For model Adesuwa, examples of quintessential ladies are Mary Poppins, Jessica Rabbit and former First Lady Michelle Obama.
Former dancer Kat Graham, who is a Dior muse, jokingly says that she is least ladylike when she is “cussing.”
American actress Adria Arjona tells the story of how her mom taught her not to put her pinky up while having play tea parties as a child.
Dominican model Lineisy Montero answers in Spanish that being ladylike is “not just what you have, it’s also your attitude.”
Dior's What's Ladylike series
Princess Maria Olympia of Greece, who is a friend of the house, shares her personal memory of her 21st birthday, which was a moment where she felt like a lady because of how she was dressed.
Model Sarah Grace Wallerstedt also equates being a lady with fashion, as she discusses getting dressed up for piano recitals as a child. Hailing from Texas, she also weighs in on stereotypical Southern lady style.
Feminism meets fashion
Since arriving at Christian Dior in 2016, Ms. Chiuri has celebrated feminism and empowerment through designs and marketing, such as a shirt reading “We should all be feminists” (see story).
For its fall line, Ms. Chiuri took inspiration from the Teddy Girls, a 1950s subculture group in working-class Britain that rebelled in the post-war period through androgynous yet Edwardian dressing (see story).
While these efforts are feminist, the designer said during a conversation at the Condé Nast International Luxury conference in 2018 that these they evolved from translating Dior’s femininity to today (see story).

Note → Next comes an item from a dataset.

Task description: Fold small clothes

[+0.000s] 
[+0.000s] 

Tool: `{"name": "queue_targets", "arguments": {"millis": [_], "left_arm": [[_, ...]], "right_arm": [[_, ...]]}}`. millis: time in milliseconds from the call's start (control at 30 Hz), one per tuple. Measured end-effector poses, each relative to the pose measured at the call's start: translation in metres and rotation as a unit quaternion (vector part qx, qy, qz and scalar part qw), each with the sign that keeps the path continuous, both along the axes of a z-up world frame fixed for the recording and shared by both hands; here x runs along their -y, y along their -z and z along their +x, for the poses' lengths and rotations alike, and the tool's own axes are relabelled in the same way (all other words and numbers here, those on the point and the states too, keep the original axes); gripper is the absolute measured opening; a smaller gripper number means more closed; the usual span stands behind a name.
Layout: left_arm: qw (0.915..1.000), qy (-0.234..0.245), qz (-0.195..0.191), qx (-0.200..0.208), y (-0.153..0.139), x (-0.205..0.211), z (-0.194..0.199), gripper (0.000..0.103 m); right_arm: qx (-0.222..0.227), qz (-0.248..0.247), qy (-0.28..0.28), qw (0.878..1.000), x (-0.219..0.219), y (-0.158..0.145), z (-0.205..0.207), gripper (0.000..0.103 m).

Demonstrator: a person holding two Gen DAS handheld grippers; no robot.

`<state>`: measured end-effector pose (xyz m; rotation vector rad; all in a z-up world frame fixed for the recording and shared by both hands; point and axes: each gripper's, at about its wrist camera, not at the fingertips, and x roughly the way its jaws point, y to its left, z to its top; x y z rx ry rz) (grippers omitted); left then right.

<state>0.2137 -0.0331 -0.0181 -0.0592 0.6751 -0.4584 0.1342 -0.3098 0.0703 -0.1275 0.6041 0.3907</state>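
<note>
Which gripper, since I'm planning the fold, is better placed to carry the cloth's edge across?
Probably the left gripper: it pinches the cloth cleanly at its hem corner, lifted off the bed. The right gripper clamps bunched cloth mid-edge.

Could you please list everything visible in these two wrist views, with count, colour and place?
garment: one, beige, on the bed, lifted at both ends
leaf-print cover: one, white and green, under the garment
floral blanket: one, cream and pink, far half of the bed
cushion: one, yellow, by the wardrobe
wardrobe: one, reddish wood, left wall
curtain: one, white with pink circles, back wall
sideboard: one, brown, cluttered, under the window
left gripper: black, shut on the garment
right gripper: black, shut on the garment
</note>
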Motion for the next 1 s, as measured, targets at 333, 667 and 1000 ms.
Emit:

Earlier this year, Dior took a feminine approach to its recurring Lady Dior Art campaign, choosing only to collaborate with women artists this time around.
In each iteration, Dior asks creatives to conceive their own versions of the iconic Lady Dior top-handle handbag. In a move emphasizing Ms. Chiuri’s commitment to bringing feminism to fashion, the label enlisted solely women artists for this campaign (see story).
Dior's latest campaign also looks to portray the diversity of the female experience.
"The most meaningful part of this deconstruction is aligning the concept of ladylike with the Dior brand and how the consumer emotionally connects to that association," Ms. Strum said.
"The women they featured all embrace a similar concept that ladylike is about lifestyle but also attitude," she said. "Their stories typically have a nostalgic association from growing up that they associate towards being 'ladylike' or even unladylike.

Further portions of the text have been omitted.